Toutefois, s’agissant des preuves attestant du prélèvement d’organes, M. Field a continué de soutenir que les preuves réelles faisaient défaut. Si les allégations étaient avérées, « ces pratiques seraient vraiment horribles », a-t-il déclaré. Il a cependant ajouté que : « Nous devons mener une enquête appropriée et approfondie sur ces rapports et allégations, et établir les faits. » En citant la mise à jour du rapport de Kilgour, Matas et Gutmann, il a admis que : « De plus en plus de recherches sont effectuées, dont une grande partie est très préoccupante. » Se référant aux conclusions du rapport, il a déclaré qu’il remettait en question le manque de transparence du système chinois en matière de transplantations d’organes, mais a reconnu l’absence de preuves irréfutables d’actes répréhensibles.
« Les auteurs indiquent clairement qu’ils n’ont pas eu recours à une arme à feu ou un scalpel pour prouver leurs allégations, et ils sont donc forcés de se fier à des hypothèses et à des techniques de recherche peu rigoureuses », a-t-il souligné, ajoutant que des preuves étaient nécessaires et que son gouvernement essayait d’en trouver le plus possible. Il a affirmé que les relations commerciales que la Grande-Bretagne entretient avec la Chine n’avaient aucune incidence sur son engagement vis-à-vis de Pékin en matière de droits de l’homme ou sur son appréciation de cette « question de plus en plus importante ». « Nous continuerons à aborder de nombreuses questions avec la Chine, y compris les droits de l’homme », a-t-il déclaré avec fermeté. Après que Jim Shannon eut rappelé à M. Field que la Commission exécutive du Congrès américain sur la Chine s’était appuyée sur des données probantes claires qui ne pouvaient être ignorées, M. Field s’est engagé à examiner les preuves disponibles, mais a réaffirmé qu’il serait difficile de changer l’avis de l’OMS sans preuve.

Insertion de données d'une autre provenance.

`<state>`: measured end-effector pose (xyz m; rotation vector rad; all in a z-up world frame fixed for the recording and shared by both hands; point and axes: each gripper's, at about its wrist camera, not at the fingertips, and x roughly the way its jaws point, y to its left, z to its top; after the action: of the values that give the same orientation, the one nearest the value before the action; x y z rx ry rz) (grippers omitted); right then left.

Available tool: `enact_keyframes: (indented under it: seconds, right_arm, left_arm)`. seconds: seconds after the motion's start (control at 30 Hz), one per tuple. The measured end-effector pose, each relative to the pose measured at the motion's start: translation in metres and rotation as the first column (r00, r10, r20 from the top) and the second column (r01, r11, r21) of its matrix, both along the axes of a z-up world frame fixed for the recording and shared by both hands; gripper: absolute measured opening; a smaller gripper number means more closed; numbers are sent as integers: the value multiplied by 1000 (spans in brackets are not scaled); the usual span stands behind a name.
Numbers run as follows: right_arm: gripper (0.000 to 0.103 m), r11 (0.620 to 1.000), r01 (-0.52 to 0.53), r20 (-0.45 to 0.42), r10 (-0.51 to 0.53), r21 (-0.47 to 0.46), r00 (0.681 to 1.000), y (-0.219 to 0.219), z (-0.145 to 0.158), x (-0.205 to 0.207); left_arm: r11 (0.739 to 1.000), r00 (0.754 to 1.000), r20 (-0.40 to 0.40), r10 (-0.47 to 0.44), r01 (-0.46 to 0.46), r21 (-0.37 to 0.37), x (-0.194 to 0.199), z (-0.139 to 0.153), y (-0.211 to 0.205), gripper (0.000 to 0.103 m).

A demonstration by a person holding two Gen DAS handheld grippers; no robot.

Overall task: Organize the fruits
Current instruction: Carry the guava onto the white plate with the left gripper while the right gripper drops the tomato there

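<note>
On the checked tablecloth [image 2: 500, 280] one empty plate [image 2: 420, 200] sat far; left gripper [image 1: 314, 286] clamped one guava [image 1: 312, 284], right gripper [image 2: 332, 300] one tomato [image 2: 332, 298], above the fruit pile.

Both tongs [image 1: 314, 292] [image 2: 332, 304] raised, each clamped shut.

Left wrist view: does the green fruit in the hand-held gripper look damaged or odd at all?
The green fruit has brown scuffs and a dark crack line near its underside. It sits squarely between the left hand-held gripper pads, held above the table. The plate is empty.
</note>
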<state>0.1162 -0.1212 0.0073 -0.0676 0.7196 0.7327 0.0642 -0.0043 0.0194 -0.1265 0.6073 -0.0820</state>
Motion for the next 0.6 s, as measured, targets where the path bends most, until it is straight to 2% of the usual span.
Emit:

« L’Organisation mondiale de la santé estime que, d’après ses observations, la Chine met en place un système de don et de transplantation qu’elle considère comme éthique et volontaire, et qui alloue les organes d’une manière juste, transparente et traçable, conformément aux normes et principes internationaux. Eu égard au don et à la transplantation d’organes, plusieurs éminents experts internationaux partagent cet avis, a-t-il déclaré, tout en ajoutant que son ministère avisera en cas de débat, de nouvelles preuves et de nouvelles sources d’information.
« Il existe des preuves qui justifient une vive inquiétude, comme cela a été démontré dans le débat, a-t-il déclaré, mais nous estimons que nous sommes loin d’affirmer que cela prouve qu’elles sont sanctionnées par l’État. » « Toutefois, je suis bien conscient qu’un certain nombre de parties intéressées sont penchées actuellement sur cette question, auxquelles le député et moi-même avons fait mention. Comme je l’ai indiqué, nous examinerons cette question au sein de la communauté internationale, ce qui, je pense, attirera l’attention de nombreux pays qui ont de profondes préoccupations à ce sujet », a-t-il ajouté.